I used to write research papers in a single evening. I would slog on through 20 pages, even if it meant pulling an all-nighter. To me, it wasn’t a question of sleep or of planning, it was a matter of continuity. I wanted the first draft of anything that I was doing to be done in a single mindset. Surely, it would get better over time, but plowing through a set of research and having a single thesis could only be done in one night. I would write out starts of sentences, I would rewrite the first paragraph 20 times. I would brainstorm behind my cursor for hours. And then I would write. I would write so much and so fast that it seemed there was nothing more important than the next words coming across the screen. All of my fast typing skills from instant messaging my friends on IRC in middle school payed off in these long sessions. When I had a thought, it would almost create itself, coming shooting out of my fingertips across those keys. It was all I could do to keep the momentum and the pressure of my mind on the topic at hand. It was all about the rest of the clean white page. I had to fill it, at all costs.
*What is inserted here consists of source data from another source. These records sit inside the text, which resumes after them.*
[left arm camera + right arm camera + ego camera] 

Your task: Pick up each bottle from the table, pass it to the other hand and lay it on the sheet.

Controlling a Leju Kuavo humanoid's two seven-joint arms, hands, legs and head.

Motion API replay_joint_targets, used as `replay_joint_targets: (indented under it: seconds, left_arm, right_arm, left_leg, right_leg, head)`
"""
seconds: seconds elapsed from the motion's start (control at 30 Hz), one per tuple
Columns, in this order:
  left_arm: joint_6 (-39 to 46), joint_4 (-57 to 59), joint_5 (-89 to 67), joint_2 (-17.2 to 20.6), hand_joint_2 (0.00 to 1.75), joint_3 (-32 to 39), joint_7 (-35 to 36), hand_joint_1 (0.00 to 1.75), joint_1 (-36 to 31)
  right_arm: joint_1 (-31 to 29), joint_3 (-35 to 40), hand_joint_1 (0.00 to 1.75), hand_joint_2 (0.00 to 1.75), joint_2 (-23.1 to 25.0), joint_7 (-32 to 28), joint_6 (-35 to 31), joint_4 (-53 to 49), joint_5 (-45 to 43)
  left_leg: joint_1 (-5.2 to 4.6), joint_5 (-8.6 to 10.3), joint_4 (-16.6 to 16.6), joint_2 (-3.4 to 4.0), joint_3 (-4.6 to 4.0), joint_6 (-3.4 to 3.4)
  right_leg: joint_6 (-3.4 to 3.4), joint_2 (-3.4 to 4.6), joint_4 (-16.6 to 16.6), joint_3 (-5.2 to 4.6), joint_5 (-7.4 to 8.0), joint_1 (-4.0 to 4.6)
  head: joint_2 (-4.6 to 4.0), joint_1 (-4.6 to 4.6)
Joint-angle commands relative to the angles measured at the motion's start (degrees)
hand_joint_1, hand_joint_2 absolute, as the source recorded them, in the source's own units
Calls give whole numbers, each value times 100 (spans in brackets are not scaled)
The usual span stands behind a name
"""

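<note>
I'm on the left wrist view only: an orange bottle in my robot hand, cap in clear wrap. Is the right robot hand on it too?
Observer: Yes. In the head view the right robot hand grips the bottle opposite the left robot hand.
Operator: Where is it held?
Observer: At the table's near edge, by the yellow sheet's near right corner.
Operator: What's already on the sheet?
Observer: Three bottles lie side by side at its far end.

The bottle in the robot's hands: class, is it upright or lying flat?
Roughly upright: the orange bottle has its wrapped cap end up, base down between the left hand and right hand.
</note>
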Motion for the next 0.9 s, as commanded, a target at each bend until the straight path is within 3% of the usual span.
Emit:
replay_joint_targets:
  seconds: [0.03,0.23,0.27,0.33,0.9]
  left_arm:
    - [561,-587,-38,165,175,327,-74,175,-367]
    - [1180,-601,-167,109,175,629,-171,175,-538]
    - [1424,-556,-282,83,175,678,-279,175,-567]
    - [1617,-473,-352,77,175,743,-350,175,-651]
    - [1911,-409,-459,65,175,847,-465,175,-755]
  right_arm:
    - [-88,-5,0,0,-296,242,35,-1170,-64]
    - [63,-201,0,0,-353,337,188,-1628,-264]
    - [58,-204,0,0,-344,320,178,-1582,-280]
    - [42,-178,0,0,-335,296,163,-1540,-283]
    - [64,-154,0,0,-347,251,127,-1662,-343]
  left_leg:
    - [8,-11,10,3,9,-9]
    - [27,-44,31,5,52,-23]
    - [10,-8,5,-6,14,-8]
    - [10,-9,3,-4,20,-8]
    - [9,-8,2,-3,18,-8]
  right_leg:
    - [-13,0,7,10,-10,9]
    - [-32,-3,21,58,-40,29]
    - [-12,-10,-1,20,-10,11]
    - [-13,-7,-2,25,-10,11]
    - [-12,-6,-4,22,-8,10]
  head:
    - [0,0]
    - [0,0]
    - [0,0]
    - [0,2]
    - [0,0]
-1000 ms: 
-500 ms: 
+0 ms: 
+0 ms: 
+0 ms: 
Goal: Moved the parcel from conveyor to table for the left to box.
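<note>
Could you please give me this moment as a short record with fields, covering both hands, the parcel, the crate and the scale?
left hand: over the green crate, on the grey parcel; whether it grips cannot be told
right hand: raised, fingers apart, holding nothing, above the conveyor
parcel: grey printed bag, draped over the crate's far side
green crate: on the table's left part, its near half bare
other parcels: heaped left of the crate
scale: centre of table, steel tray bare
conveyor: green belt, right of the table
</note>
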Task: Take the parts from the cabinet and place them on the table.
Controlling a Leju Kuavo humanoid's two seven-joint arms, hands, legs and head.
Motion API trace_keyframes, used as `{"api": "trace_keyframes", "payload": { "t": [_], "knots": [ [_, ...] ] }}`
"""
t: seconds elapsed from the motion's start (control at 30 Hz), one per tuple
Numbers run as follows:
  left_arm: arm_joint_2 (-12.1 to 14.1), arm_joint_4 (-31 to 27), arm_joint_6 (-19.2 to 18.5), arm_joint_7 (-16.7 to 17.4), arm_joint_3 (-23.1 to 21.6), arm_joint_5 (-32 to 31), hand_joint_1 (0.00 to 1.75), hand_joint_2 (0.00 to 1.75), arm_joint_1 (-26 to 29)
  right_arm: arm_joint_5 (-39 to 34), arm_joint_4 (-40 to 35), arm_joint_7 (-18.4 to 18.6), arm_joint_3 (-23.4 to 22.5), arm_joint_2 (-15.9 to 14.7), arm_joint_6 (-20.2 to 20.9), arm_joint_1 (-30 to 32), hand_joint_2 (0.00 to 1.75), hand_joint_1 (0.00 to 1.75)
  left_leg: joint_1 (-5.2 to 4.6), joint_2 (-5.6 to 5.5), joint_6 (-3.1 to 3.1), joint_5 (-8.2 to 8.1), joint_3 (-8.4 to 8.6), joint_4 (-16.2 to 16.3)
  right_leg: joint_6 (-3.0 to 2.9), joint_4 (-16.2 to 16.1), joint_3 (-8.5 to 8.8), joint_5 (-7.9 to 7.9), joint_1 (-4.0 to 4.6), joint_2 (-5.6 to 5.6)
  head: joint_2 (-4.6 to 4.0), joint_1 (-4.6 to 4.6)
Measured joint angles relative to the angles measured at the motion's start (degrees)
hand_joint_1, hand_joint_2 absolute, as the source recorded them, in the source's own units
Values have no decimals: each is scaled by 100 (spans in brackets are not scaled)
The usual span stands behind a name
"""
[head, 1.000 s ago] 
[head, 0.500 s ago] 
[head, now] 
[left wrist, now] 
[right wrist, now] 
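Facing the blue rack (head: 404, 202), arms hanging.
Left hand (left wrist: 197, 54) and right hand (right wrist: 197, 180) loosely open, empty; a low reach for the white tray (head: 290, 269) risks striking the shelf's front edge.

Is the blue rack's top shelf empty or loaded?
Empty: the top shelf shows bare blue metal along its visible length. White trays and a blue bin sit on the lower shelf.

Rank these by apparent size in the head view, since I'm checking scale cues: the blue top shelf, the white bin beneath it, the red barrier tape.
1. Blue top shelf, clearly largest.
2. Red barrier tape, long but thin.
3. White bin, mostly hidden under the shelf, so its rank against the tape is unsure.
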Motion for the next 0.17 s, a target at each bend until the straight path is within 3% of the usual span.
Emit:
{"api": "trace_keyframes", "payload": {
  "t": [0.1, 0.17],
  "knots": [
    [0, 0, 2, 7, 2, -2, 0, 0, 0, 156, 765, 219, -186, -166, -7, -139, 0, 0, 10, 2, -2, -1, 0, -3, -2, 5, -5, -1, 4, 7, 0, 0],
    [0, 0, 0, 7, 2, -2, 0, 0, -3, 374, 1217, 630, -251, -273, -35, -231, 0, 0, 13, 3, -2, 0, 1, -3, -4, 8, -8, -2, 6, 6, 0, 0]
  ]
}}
The one thing I never did, though, was fill it with extra space. I would never double space my work until I was finished. I knew that writing two pages with narrow margins and double spaced paragraphs was cheating. It was letting the length limit dictate my writing. It was letting the confines of the platform tell me when to stop. And stopping wasn’t what I wanted. I wanted to write until the ideas would no longer come. Until I proved my point, I couldn’t be done. That moment, though, of selecting all of the text I had just crafted and pushing the lines away from one another was sweet satisfaction. It was made everything right, even if I knew there were still grammatical and logical errors in my work. That decision set more than the type. It made it so that everyone could see just how expansive my arguments were and just how much work I had done in my overnight experience.
And I would print out my essays and reports and short stories so that they could be read and commented on by my capable professors. They required this convention so that each one of them could add their critique within the letters I had cobbled together. They literally wanted to read and write in between my lines.
I wonder if this experience is a lost contentment. Will those in the future of digital submissions and blog post reflections ever know what it is to be done, to double space and set things right with the world? Will they ever be able to write on their own without the distractions of Facebook messages or texts? Will there be a moment in the early hours of the morning where the triumph over a single topic is so absolute that you can grab each line and stretch it out into two?
Probably not.
Probably the future of text is in the hyperlink and not in the format. Double spacing probably won’t mean anything to my children. Hand written comments will give way to metadata. It will be tagged and annotated, not red penned. I think this is overall a wonderful advance into a brave new tomorrow where there is no such thing as losing a story due to hard drive failure or losing a notebook. The blog, though, is no substitute for the quiet victory of typesetting a momentary masterpiece. The moment where content gives way to margin play is one I will miss. It is a subtle loss, but a loss just the same.